CHAPTER I
THE PROBLEM
There is a great new American disease (dis ease). The malady is accumulating in victims so fast that already they have grown into a vast procession. If one tries to adopt a simile for the picture, one may think of it as built upon the model of the torrent of children that thronged after the Pied Piper of Hamlin.
This is not a joke. It is a challenge.
The Pied Piper led that procession of young spirits into the open sunlight. To fetter the eyes of young children with a pair of artificial lenses is to rob them of the birthright of freedom to use their eyes without that unnatural interference.
The condition under consideration is not a disease, in the common understanding of the meaning of that word. In the great majority of those so afflicted, there is no change in tissue structure. There is no infirmity, as that word is properly understood. The specific mechanism which is involved, the mechanism of vision, has retained all of its inherent power. But we are told, nevertheless, that the condition is incurable.

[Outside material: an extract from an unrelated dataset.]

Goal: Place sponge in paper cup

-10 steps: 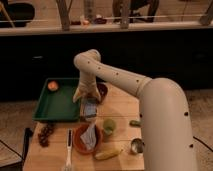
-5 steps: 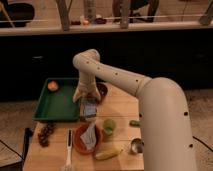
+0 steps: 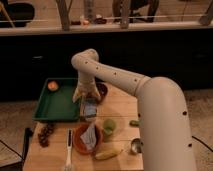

Notwithstanding that assertion, multitudes are in evidence who have suffered disturbances of normal vision, of the several different types, and have experienced the spontaneous recovery of normal function.
This national malady is identified under the ambiguous, strangely remarkable designation of "eyestrain". It is accepted casually, with a preposterous, absent-minded attitude of "O. K.", which is equivalent to a welcome. The habit, custom, performance itself, might fairly be classified with the fashion dictum "What is being done".
This might all provoke a smile, just as some other fashions do, if it were not for the unconsidered consequences of such a national obsession. It is another illustration of the light-hearted mental attitude which is so aptly expressed in the quip: "I don't know where I'm going, but I'm on my way".
The popular acceptance with which this strange propaganda has been received is some measure of the success of the publicity announced campaign to make every one in the United States what is called "eyeconscious". "Your eye is your most precious possession, take good care of it" Do that, you are directed, by ignoring the endowed marvelous power of accommodation (focus) which the mechanism of vision has. Introduce an outside interference, we are told, a pair of glass lenses.
Thus we are to compel the mechanism which has been evolving since life began, to live in an artificial manner, obliged to work with the altered light rays that are allowed it by the ground glass of the spectacles.
What is this "eyestrain"? Who ever asks what that word means? Try to find that word in the technical exposition of the text books. In the medical dictionary, strain is defined: "To overexercise: To use in an extreme and harmful degree." Eyestrain is defined as: "A weariness of the eye from overuse or from uncorrected defect in focus of the eye."
In any other field of the science and art of the practice of medicine, there would be an endeavor to prevent said "overuse", whatever that vague term might mean, and to correct the "uncorrected defect in focus".
The prevailing method of treatment offers no cure. The defect remains. Further, the defect progressively increases in degree. We are told that it is expected so to do,
It is explained that those eyes, with those glasses, will become weaker, even in healthy children and young people. The glass lenses are periodically made stronger. One is warned to report regularly. It is a positive defeatist program.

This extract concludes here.